- **TASK TO CARRY OUT**: In the data, extract each line that holds the string "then".

(Collected data)
╔══
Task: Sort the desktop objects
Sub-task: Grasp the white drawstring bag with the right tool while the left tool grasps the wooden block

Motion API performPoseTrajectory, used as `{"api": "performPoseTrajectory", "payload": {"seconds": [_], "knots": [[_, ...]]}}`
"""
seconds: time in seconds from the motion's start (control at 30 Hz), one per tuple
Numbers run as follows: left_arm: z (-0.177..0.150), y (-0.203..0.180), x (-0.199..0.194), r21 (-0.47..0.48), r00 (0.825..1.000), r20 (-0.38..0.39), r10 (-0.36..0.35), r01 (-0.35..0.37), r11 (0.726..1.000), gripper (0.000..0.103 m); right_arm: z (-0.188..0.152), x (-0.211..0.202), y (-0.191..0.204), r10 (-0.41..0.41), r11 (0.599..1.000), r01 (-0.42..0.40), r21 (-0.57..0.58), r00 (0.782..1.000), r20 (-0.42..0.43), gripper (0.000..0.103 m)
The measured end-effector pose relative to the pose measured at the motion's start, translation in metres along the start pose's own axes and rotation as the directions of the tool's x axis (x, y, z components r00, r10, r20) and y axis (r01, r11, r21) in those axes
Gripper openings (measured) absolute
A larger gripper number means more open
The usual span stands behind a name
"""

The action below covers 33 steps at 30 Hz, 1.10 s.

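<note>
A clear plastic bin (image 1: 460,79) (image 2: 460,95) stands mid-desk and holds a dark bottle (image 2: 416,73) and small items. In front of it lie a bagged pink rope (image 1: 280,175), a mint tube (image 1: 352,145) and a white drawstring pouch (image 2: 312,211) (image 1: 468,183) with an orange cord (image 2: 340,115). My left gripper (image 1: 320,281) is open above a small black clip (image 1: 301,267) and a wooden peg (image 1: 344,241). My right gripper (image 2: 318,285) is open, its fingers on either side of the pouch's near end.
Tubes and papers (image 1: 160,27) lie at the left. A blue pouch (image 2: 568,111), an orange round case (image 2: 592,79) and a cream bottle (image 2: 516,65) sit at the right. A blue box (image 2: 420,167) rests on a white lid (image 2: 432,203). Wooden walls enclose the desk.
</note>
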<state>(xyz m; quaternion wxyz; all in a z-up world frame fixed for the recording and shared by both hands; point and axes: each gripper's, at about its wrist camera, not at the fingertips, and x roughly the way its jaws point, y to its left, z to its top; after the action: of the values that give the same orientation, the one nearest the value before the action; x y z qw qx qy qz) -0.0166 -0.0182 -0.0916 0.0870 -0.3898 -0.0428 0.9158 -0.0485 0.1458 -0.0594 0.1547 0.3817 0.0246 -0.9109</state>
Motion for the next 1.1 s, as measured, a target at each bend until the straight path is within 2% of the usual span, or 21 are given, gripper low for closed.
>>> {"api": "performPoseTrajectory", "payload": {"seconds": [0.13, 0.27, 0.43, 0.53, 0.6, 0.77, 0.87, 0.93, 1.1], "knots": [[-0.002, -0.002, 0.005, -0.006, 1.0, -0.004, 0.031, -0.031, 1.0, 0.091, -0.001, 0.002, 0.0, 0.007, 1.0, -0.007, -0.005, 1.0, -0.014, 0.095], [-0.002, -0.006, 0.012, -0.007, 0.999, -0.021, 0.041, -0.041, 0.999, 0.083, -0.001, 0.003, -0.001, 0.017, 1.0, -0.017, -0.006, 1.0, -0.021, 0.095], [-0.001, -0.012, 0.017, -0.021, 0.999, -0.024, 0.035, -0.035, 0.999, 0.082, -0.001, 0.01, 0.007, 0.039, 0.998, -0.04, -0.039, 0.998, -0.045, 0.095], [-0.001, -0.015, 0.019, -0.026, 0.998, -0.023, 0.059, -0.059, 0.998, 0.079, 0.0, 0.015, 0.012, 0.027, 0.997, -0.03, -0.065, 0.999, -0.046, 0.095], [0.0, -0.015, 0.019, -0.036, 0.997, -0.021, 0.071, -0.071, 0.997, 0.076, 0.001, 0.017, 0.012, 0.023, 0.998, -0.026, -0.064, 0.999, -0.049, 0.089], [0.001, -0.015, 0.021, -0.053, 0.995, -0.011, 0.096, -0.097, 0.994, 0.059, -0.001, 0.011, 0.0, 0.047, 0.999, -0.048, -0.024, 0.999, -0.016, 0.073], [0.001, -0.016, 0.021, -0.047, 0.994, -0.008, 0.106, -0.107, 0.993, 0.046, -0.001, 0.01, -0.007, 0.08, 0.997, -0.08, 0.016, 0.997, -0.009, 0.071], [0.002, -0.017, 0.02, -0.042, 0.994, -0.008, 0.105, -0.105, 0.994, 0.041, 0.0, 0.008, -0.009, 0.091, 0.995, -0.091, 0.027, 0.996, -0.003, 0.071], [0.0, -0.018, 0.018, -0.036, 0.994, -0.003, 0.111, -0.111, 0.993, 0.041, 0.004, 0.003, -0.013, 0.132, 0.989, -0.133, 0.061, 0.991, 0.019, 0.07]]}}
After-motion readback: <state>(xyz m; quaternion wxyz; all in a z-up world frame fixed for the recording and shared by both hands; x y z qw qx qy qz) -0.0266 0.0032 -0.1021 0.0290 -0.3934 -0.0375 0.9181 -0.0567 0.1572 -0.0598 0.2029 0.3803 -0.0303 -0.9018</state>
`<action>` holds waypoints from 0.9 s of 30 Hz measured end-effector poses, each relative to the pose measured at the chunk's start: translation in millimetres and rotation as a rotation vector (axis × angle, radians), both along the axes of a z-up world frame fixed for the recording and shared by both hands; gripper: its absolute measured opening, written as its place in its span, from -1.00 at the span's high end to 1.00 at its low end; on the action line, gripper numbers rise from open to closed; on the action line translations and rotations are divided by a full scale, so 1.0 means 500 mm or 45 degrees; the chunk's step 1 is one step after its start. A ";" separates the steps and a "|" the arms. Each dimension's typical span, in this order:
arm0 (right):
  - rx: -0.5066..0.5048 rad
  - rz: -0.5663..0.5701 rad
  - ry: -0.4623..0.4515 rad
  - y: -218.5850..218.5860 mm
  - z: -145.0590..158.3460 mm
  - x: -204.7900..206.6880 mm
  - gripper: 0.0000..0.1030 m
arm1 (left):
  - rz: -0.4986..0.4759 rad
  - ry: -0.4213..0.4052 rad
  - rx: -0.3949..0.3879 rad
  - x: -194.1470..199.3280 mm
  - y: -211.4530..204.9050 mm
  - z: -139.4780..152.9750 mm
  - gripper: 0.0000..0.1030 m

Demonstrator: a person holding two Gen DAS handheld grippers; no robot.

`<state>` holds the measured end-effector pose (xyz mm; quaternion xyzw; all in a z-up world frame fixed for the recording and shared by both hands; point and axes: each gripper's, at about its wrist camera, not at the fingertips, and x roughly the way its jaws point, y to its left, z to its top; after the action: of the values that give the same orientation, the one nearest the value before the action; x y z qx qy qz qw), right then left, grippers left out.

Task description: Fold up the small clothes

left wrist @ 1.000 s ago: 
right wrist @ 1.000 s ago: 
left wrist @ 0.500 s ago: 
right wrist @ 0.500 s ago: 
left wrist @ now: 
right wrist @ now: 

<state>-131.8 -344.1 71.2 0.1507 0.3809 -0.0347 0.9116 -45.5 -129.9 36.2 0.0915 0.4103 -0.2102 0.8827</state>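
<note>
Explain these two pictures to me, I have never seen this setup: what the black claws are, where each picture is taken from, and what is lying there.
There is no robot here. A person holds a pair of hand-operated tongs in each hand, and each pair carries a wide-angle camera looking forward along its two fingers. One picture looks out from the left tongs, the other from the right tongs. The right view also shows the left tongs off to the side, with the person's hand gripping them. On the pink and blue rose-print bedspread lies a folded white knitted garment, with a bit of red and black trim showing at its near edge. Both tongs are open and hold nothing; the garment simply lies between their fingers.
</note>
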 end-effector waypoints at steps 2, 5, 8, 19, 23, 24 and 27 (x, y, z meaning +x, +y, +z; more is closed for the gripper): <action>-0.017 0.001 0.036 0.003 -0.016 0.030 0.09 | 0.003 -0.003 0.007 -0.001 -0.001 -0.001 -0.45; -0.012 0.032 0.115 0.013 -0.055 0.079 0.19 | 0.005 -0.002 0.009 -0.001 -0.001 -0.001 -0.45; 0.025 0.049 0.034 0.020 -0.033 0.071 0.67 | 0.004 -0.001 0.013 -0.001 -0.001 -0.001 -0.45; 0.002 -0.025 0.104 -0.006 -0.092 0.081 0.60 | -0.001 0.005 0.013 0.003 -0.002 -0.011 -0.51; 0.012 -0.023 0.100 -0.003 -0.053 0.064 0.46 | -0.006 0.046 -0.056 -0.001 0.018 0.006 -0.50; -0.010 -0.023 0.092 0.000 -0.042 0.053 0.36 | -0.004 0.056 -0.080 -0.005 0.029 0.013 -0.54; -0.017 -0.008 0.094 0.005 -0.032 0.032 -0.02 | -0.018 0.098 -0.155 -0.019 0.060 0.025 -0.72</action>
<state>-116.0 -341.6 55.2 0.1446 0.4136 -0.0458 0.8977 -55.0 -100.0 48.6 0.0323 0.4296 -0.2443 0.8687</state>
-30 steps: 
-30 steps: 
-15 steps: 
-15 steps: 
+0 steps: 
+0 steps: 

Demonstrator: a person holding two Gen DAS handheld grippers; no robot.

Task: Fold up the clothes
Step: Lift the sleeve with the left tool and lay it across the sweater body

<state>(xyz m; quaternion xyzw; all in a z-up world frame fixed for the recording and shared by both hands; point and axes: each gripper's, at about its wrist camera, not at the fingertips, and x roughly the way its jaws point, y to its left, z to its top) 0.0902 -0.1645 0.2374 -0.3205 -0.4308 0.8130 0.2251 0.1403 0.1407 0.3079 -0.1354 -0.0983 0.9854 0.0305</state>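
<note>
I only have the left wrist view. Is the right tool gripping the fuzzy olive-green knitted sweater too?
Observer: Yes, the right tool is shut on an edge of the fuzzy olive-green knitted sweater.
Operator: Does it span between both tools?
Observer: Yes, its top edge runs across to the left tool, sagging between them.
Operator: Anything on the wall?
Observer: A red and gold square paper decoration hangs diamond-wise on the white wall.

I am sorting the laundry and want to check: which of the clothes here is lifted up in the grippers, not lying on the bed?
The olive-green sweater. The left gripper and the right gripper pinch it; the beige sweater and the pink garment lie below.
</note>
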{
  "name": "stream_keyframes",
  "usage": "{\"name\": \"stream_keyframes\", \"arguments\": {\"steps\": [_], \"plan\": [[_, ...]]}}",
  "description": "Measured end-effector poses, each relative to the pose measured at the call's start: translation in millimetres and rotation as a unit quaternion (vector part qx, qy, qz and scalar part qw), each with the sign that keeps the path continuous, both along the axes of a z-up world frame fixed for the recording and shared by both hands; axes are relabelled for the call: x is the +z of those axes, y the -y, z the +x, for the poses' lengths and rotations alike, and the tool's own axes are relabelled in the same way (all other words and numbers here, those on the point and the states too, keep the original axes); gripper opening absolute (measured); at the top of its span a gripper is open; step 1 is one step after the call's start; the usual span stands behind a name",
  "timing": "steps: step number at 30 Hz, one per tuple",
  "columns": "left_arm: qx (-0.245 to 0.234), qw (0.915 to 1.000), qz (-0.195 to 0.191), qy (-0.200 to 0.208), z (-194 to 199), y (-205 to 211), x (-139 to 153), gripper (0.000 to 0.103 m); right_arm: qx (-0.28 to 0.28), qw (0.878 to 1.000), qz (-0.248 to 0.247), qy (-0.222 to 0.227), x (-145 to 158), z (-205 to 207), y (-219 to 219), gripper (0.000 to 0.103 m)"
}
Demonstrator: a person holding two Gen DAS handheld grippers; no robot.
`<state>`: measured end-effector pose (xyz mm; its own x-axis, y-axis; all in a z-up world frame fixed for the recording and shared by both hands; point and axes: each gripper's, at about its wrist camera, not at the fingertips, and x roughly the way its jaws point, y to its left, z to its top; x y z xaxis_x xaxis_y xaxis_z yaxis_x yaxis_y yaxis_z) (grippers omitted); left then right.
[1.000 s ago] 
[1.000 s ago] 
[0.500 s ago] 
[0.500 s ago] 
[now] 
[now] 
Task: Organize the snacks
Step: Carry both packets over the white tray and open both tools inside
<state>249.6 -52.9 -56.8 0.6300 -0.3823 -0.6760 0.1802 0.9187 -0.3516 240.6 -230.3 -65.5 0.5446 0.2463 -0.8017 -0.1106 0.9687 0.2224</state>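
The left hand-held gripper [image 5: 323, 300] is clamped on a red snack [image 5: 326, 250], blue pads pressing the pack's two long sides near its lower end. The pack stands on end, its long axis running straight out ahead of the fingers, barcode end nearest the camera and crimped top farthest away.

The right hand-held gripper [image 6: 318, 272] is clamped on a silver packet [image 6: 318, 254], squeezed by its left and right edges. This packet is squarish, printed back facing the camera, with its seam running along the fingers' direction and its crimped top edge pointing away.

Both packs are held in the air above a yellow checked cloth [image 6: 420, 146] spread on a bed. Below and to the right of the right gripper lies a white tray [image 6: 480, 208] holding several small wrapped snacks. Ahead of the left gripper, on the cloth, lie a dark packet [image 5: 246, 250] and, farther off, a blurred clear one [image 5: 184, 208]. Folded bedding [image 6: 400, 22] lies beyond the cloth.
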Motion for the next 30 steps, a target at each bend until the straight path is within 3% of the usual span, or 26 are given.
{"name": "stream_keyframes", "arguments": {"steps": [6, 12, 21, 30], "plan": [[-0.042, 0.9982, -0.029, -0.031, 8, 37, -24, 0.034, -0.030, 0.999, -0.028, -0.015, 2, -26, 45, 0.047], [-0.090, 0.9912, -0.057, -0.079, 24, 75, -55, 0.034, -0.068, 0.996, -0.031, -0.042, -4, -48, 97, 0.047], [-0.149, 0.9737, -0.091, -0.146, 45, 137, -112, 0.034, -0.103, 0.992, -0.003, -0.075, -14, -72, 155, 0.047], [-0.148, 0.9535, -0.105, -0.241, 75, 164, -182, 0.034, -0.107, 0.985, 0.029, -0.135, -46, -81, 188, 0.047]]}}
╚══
- **RESULT**:
`<state>` holds the measured end-effector pose (xyz mm; quaternion xyzw; all in a z-up world frame fixed for the recording and shared by both hands; point and axes: each gripper's, at about its wrist camera, not at the fingertips, and x roughly the way its jaws point, y to its left, z to its top; after the action: of the values that give the same orientation, the one nearest the value before the action; x y z qx qy qz qw), right then left, grippers left out.
`<state>`: measured end-effector pose (xyz mm; its own x-axis, y-axis; all in a z-up world frame fixed for the recording and shared by both hands; point and axes: each gripper's, at about its wrist camera, not at the fingertips, and x roughly the way its jaws point, y to its left, z to its top; x y z xaxis_x xaxis_y xaxis_z yaxis_x yaxis_y yaxis_z) (grippers omitted); left then right.

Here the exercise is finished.